Originally, the transfer of the term OC from economics to education was quite straightforward. On the rare occasions when OC was mentioned in educational circles, it was in purely economic terms - the OC of smaller class sizes, for example. The financial consequences of smaller class sizes mean an OC analysis is entirely appropriate.
Similarly, OC is well-suited to the debate on teacher workload, where the hours teachers spend doing various activities can easily be totted up. When a minister or school leader announces what they believe everyone should start doing next, it is entirely reasonable to reply: "And what would you like us to do less of?"
However, many of the contexts in which OC has been applied relate to curriculum and pedagogy, and here OC has started to make itself a little too comfortable in the education debate. There are a number of reasons for politely but firmly ejecting this intruder from our classrooms. Here are four of the main ones.
1 Impossibility of implementation
Suppose you wanted to calculate the OC relating to whether to meet and greet your pupils at the door. First, you would have to make a decision about how you wanted to measure the "cost" of each alternative. That would depend on a range of factors. When did you last see the class? Do you have lots of material to cover before an upcoming exam? Are there students who will benefit from a kind word as they enter the room? Is "meet and greet" a whole-school expectation? It's far from simple.

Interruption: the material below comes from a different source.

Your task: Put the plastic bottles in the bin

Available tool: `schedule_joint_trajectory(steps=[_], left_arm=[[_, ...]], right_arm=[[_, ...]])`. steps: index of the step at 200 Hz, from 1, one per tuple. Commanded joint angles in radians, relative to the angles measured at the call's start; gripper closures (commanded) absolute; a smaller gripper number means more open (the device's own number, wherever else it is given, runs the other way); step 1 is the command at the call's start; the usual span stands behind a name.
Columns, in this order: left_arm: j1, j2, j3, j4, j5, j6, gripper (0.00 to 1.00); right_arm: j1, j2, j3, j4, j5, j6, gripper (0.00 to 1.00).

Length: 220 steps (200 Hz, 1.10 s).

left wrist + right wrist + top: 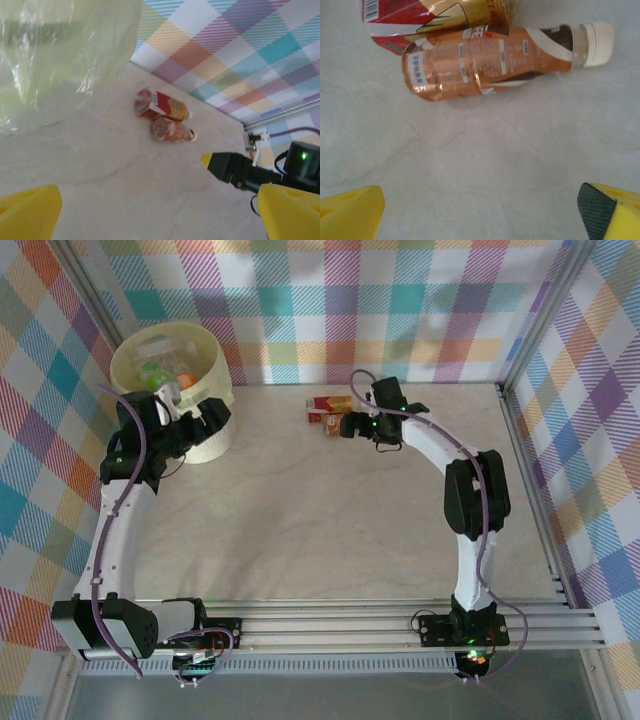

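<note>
Two plastic bottles lie side by side at the back of the table. One is crushed, with a red and gold label (325, 403) (160, 103) (432, 15). The other has an orange label and a white cap (330, 427) (172, 130) (485, 60). My right gripper (352, 424) (480, 212) hovers open just on the near side of the orange bottle, with bare table between its yellow fingers. The pale-yellow bin (215, 355) (60, 55) stands at the back left with several bottles (165, 372) inside. My left gripper (190, 408) (160, 215) is open and empty by the bin's near wall.
Checked cloth walls close in the back and both sides. An aluminium rail (530, 480) runs along the table's right edge, and the arms' mounting rails (340, 625) cross the near edge. The right arm's finger (220, 165) juts into the left wrist view.
</note>
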Motion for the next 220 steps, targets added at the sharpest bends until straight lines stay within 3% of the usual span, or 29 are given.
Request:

If we were to be fully OC-aware teachers, then we would have to go through this process for everything we did, not just those decisions deemed worthy of debate on social media. And that would be difficult. Educationalist Ted Wragg once estimated that teachers make more than 1,000 evaluative decisions on any given school day; others claim it is more than 3,000. Attempting to carry out a systematic cost-benefit analysis for even a fraction of those decisions would clearly be absurd. What's more, there would be a serious OC associated with spending so much time carrying out OC analyses. You would disappear into a hole of your own making before you could say "scarcity".
2 Limits on your repertoire
Which kind of teacher is most likely to be able to cater for the diverse needs of all the students in their care: one who is able to draw upon a range of strategies in response to a range of contextual demands, or one who dismisses entire pedagogical approaches in the name of OC? I know whose class I would rather be in.
3 Ideological objections
When OC calculations are applied to educational settings, they are quickly subsumed by the values that teachers place on different courses of action within the contexts of their professional lives. As such, any reference to the notion of cost as shorthand for the objective worth or impact of any educational practice is hopelessly simplistic; it masks a dizzying array of assumptions that quietly undermine efforts to reach definitive conclusions.
And the way in which OC is increasingly employed as an argument for rejecting a range of educational practices (many of which are backed by compelling evidence as to their academic utility when used effectively) suggests not so much a practical cost-benefit analysis of competing alternatives, but a manifestation of ideology and values. That, and a selective reading of research literature.
4 Risk of stagnation
In universities, there are essentially two kinds of research: that which responds to what has gone before, and that which seeks to break new ground. Since the one thing almost everybody agrees on is that there is room for improvement in our education system, it is important that teachers do not feel cowed into limiting their repertoire in the name of OC.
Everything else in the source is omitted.